# Problem description
Exactly as they appear, copy the lines from the start of the entries below to the line containing "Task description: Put", both ends included.

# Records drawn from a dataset
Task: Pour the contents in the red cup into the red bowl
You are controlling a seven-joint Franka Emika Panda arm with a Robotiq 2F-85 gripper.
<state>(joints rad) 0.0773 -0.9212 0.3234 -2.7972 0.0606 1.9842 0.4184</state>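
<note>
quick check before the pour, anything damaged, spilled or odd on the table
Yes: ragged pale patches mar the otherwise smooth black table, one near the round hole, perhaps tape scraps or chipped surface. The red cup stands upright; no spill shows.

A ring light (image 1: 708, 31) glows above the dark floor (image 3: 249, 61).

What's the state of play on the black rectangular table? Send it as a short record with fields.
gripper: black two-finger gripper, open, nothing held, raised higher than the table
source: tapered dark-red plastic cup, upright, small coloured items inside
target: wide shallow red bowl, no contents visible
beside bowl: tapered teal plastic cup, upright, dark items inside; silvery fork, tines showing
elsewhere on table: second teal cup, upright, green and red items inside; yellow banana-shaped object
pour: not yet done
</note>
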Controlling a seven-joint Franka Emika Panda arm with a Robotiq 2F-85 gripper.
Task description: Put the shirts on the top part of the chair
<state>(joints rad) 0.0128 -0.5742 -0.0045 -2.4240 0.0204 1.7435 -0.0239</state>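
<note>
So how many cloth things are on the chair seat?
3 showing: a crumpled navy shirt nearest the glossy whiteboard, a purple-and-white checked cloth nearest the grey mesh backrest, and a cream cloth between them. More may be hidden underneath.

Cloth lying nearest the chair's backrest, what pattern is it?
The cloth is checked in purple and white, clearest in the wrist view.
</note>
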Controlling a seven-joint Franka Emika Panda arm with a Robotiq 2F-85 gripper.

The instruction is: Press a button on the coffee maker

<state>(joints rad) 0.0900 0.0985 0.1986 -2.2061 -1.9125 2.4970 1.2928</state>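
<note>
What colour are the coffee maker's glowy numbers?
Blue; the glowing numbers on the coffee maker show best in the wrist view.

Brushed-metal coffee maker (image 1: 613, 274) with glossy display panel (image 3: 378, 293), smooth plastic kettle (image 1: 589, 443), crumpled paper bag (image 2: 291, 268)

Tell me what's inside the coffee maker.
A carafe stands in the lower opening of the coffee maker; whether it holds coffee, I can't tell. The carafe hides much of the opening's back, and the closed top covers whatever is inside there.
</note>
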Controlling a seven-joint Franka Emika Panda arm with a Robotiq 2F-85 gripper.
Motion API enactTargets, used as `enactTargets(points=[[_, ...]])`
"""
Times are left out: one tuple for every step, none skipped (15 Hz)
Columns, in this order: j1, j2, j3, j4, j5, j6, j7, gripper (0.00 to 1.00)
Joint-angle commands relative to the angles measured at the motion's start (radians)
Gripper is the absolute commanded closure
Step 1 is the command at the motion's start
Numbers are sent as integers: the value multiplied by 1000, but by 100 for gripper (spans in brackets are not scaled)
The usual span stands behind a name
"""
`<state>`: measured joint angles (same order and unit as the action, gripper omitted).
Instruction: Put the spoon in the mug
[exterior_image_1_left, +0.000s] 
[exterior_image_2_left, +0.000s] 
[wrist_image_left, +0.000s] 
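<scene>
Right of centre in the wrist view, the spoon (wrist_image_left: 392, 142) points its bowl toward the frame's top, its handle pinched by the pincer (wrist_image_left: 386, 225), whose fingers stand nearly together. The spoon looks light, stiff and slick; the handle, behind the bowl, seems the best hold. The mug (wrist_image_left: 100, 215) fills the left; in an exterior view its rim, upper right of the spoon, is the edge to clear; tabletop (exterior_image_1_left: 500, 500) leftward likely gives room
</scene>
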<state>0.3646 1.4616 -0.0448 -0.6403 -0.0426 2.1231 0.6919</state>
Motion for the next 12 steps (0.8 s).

# Solution
Task: Pour the contents in the red cup into the red bowl
You are controlling a seven-joint Franka Emika Panda arm with a Robotiq 2F-85 gripper.
<state>(joints rad) 0.0773 -0.9212 0.3234 -2.7972 0.0606 1.9842 0.4184</state>
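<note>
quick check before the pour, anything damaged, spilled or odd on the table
Yes: ragged pale patches mar the otherwise smooth black table, one near the round hole, perhaps tape scraps or chipped surface. The red cup stands upright; no spill shows.

A ring light (image 1: 708, 31) glows above the dark floor (image 3: 249, 61).

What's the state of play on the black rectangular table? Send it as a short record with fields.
gripper: black two-finger gripper, open, nothing held, raised higher than the table
source: tapered dark-red plastic cup, upright, small coloured items inside
target: wide shallow red bowl, no contents visible
beside bowl: tapered teal plastic cup, upright, dark items inside; silvery fork, tines showing
elsewhere on table: second teal cup, upright, green and red items inside; yellow banana-shaped object
pour: not yet done
</note>
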Controlling a seven-joint Franka Emika Panda arm with a Robotiq 2F-85 gripper.
Task description: Put the shirts on the top part of the chair

The exercise asks for nothing more than this.